→ Task item
Word for word, retype every line of the data.

→ Given material
Content starts
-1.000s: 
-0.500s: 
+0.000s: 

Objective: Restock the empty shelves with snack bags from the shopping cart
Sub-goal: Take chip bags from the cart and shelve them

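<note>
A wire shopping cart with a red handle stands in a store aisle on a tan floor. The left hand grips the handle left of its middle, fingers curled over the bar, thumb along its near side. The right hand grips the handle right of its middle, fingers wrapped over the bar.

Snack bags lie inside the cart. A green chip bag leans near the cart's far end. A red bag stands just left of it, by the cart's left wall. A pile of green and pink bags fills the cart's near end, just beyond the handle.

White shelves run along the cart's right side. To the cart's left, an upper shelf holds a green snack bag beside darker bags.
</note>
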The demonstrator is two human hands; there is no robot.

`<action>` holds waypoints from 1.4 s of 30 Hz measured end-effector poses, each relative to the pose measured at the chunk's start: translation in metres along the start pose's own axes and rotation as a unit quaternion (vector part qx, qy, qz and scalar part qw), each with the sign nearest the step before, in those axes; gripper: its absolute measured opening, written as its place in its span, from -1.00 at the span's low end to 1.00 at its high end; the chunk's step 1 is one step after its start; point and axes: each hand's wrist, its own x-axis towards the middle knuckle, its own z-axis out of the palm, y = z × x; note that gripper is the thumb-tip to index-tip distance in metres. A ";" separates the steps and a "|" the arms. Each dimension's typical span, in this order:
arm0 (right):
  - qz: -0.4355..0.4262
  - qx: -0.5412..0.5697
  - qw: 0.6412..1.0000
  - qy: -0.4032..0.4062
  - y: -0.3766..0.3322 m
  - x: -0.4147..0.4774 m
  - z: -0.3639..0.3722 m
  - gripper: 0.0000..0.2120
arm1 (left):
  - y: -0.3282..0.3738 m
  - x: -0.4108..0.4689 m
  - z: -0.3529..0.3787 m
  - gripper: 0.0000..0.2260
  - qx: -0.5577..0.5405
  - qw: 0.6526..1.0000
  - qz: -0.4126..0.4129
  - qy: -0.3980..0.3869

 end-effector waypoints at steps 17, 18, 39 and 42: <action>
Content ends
→ Response to this exercise
-1.000s: 
-0.500s: 
+0.000s: 

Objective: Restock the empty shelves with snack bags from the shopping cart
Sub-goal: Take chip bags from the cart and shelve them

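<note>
A wire shopping cart with a red handle stands in a store aisle on a tan floor. The left hand grips the handle left of its middle, fingers curled over the bar, thumb along its near side. The right hand grips the handle right of its middle, fingers wrapped over the bar.

Snack bags lie inside the cart. A green chip bag leans near the cart's far end. A red bag stands just left of it, by the cart's left wall. A pile of green and pink bags fills the cart's near end, just beyond the handle.

White shelves run along the cart's right side. To the cart's left, an upper shelf holds a green snack bag beside darker bags.
</note>
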The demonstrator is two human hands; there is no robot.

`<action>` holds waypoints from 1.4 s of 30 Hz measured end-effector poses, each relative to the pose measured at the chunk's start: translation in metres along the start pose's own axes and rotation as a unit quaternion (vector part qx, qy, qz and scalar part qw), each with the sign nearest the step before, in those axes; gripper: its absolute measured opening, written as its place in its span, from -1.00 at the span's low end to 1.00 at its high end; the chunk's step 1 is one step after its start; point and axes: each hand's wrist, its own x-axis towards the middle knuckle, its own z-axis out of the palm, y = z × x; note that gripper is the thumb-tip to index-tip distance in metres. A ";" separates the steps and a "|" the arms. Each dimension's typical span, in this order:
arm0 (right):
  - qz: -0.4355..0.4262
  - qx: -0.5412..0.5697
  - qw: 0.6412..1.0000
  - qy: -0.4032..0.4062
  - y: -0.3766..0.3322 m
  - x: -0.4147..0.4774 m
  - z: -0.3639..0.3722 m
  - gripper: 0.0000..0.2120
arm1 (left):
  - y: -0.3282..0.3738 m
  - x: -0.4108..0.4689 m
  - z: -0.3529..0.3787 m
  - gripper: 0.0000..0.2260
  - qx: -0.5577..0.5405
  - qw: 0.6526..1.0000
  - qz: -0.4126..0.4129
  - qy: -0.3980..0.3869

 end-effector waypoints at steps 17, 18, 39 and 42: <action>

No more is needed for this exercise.